Task objective: All entries should be copied exactly, none left out.

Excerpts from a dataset
--------

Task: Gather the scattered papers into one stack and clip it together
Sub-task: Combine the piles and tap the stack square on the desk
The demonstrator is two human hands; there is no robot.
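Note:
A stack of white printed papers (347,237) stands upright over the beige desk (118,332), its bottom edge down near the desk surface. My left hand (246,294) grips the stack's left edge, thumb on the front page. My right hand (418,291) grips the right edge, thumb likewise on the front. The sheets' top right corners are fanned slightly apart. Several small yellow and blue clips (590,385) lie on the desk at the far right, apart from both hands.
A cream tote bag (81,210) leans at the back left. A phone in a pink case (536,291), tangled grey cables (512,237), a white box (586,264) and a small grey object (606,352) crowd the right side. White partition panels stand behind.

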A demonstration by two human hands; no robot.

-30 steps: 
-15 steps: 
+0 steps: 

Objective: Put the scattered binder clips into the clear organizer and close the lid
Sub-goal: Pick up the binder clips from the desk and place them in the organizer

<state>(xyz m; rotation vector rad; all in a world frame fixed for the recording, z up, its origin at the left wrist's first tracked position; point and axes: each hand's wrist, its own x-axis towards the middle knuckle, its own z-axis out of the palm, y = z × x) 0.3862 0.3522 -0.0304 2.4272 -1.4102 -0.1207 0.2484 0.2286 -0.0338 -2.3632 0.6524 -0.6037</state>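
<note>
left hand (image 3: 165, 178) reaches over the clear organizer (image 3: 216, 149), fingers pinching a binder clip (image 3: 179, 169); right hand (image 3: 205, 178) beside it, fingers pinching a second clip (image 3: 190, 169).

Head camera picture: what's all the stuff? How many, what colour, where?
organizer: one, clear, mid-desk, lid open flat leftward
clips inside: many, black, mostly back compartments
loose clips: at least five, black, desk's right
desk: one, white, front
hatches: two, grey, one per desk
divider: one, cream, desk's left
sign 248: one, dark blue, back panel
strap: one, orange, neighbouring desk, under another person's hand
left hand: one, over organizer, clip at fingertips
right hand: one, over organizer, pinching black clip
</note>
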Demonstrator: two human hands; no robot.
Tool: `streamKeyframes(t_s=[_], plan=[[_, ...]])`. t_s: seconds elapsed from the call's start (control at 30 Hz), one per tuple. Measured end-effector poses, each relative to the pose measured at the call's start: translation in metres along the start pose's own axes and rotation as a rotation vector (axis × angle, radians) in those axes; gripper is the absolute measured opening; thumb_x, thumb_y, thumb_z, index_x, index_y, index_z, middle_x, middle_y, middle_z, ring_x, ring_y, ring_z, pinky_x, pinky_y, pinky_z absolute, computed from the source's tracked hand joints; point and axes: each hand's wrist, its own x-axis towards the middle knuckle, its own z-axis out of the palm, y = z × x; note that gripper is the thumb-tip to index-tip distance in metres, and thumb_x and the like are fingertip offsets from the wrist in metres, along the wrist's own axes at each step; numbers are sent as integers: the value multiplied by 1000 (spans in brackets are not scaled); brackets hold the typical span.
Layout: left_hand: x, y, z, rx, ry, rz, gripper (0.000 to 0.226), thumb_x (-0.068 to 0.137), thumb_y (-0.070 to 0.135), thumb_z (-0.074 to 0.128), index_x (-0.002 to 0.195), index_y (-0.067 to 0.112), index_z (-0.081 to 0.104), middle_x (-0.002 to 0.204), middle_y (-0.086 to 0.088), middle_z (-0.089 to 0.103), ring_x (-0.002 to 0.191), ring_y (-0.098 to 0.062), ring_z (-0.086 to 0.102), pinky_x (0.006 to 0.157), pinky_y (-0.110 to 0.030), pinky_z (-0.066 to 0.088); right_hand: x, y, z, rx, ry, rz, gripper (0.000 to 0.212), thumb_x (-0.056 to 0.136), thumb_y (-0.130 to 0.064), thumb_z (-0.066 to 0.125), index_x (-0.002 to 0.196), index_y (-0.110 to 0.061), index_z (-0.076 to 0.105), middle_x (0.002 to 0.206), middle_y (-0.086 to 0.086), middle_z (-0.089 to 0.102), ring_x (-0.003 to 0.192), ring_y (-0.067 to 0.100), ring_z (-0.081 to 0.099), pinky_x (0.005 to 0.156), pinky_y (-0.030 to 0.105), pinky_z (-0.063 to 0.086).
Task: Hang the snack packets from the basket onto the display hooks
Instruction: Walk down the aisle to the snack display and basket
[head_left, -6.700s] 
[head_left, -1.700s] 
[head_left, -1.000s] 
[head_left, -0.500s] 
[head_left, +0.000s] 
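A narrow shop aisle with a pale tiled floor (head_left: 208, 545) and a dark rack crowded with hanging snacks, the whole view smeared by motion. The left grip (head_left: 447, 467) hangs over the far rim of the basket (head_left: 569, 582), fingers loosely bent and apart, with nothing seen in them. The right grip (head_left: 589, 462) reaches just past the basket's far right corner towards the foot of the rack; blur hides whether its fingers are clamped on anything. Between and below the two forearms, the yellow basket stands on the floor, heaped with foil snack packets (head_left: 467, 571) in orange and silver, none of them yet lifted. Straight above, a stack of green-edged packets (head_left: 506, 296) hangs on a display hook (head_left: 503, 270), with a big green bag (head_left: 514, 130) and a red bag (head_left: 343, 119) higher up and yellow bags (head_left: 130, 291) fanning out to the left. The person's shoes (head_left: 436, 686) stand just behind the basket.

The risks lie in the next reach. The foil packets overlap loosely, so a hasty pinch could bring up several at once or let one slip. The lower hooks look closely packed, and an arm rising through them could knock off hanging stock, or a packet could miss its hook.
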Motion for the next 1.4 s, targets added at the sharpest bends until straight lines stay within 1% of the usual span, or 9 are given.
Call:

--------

Your solution:
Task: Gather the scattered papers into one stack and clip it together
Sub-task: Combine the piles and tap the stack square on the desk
The demonstrator is two human hands; there is no robot.
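Note:
A stack of white printed papers (347,237) stands upright over the beige desk (118,332), its bottom edge down near the desk surface. My left hand (246,294) grips the stack's left edge, thumb on the front page. My right hand (418,291) grips the right edge, thumb likewise on the front. The sheets' top right corners are fanned slightly apart. Several small yellow and blue clips (590,385) lie on the desk at the far right, apart from both hands.
A cream tote bag (81,210) leans at the back left. A phone in a pink case (536,291), tangled grey cables (512,237), a white box (586,264) and a small grey object (606,352) crowd the right side. White partition panels stand behind.
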
A demonstration by two human hands; no robot.

-30 steps: 
-15 steps: 
+0 steps: 

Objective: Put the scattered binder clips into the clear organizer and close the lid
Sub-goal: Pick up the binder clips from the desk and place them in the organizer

<state>(xyz m; rotation vector rad; all in a world frame fixed for the recording, z up, its origin at the left wrist's first tracked position; point and axes: each hand's wrist, its own x-axis towards the middle knuckle, its own z-axis out of the palm, y = z × x) 0.3862 0.3522 -0.0304 2.4272 -1.4102 -0.1207 0.2484 0.2286 -0.0338 -2.3632 0.6524 -0.6037</state>
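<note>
left hand (image 3: 165, 178) reaches over the clear organizer (image 3: 216, 149), fingers pinching a binder clip (image 3: 179, 169); right hand (image 3: 205, 178) beside it, fingers pinching a second clip (image 3: 190, 169).

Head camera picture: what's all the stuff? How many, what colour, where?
organizer: one, clear, mid-desk, lid open flat leftward
clips inside: many, black, mostly back compartments
loose clips: at least five, black, desk's right
desk: one, white, front
hatches: two, grey, one per desk
divider: one, cream, desk's left
sign 248: one, dark blue, back panel
strap: one, orange, neighbouring desk, under another person's hand
left hand: one, over organizer, clip at fingertips
right hand: one, over organizer, pinching black clip
</note>
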Demonstrator: two human hands; no robot.
Tool: `streamKeyframes(t_s=[_], plan=[[_, ...]])`. t_s: seconds elapsed from the call's start (control at 30 Hz), one per tuple. Measured end-effector poses, each relative to the pose measured at the call's start: translation in metres along the start pose's own axes and rotation as a rotation vector (axis × angle, radians) in those axes; gripper is the absolute measured opening; thumb_x, thumb_y, thumb_z, index_x, index_y, index_z, middle_x, middle_y, middle_z, ring_x, ring_y, ring_z, pinky_x, pinky_y, pinky_z absolute, computed from the source's tracked hand joints; point and axes: each hand's wrist, its own x-axis towards the middle knuckle, its own z-axis out of the palm, y = z × x; note that gripper is the thumb-tip to index-tip distance in metres, and thumb_x and the like are fingertip offsets from the wrist in metres, along the wrist's own axes at each step; numbers are sent as integers: the value multiplied by 1000 (spans in brackets are not scaled); brackets hold the typical span.
Layout: left_hand: x, y, z, rx, ry, rz, gripper (0.000 to 0.226), thumb_x (-0.068 to 0.137), thumb_y (-0.070 to 0.135), thumb_z (-0.074 to 0.128), index_x (-0.002 to 0.195), index_y (-0.067 to 0.112), index_z (-0.081 to 0.104), middle_x (-0.002 to 0.204), middle_y (-0.086 to 0.088), middle_z (-0.089 to 0.103), ring_x (-0.002 to 0.191), ring_y (-0.098 to 0.062), ring_z (-0.086 to 0.102), pinky_x (0.006 to 0.157), pinky_y (-0.110 to 0.030), pinky_z (-0.066 to 0.088); right_hand: x, y, z, rx, ry, rz, gripper (0.000 to 0.212), thumb_x (-0.056 to 0.136), thumb_y (-0.130 to 0.064), thumb_z (-0.066 to 0.125), index_x (-0.002 to 0.196), index_y (-0.110 to 0.061), index_z (-0.076 to 0.105), middle_x (0.002 to 0.206), middle_y (-0.086 to 0.086), middle_z (-0.089 to 0.102), ring_x (-0.003 to 0.192), ring_y (-0.067 to 0.100), ring_z (-0.081 to 0.099), pinky_x (0.005 to 0.156), pinky_y (-0.030 to 0.105), pinky_z (-0.063 to 0.086).
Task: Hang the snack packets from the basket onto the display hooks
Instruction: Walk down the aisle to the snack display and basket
[head_left, -6.700s] 
[head_left, -1.700s] 
[head_left, -1.000s] 
[head_left, -0.500s] 
[head_left, +0.000s] 
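A narrow shop aisle with a pale tiled floor (head_left: 208, 545) and a dark rack crowded with hanging snacks, the whole view smeared by motion. The left grip (head_left: 447, 467) hangs over the far rim of the basket (head_left: 569, 582), fingers loosely bent and apart, with nothing seen in them. The right grip (head_left: 589, 462) reaches just past the basket's far right corner towards the foot of the rack; blur hides whether its fingers are clamped on anything. Between and below the two forearms, the yellow basket stands on the floor, heaped with foil snack packets (head_left: 467, 571) in orange and silver, none of them yet lifted. Straight above, a stack of green-edged packets (head_left: 506, 296) hangs on a display hook (head_left: 503, 270), with a big green bag (head_left: 514, 130) and a red bag (head_left: 343, 119) higher up and yellow bags (head_left: 130, 291) fanning out to the left. The person's shoes (head_left: 436, 686) stand just behind the basket.

The risks lie in the next reach. The foil packets overlap loosely, so a hasty pinch could bring up several at once or let one slip. The lower hooks look closely packed, and an arm rising through them could knock off hanging stock, or a packet could miss its hook.
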Motion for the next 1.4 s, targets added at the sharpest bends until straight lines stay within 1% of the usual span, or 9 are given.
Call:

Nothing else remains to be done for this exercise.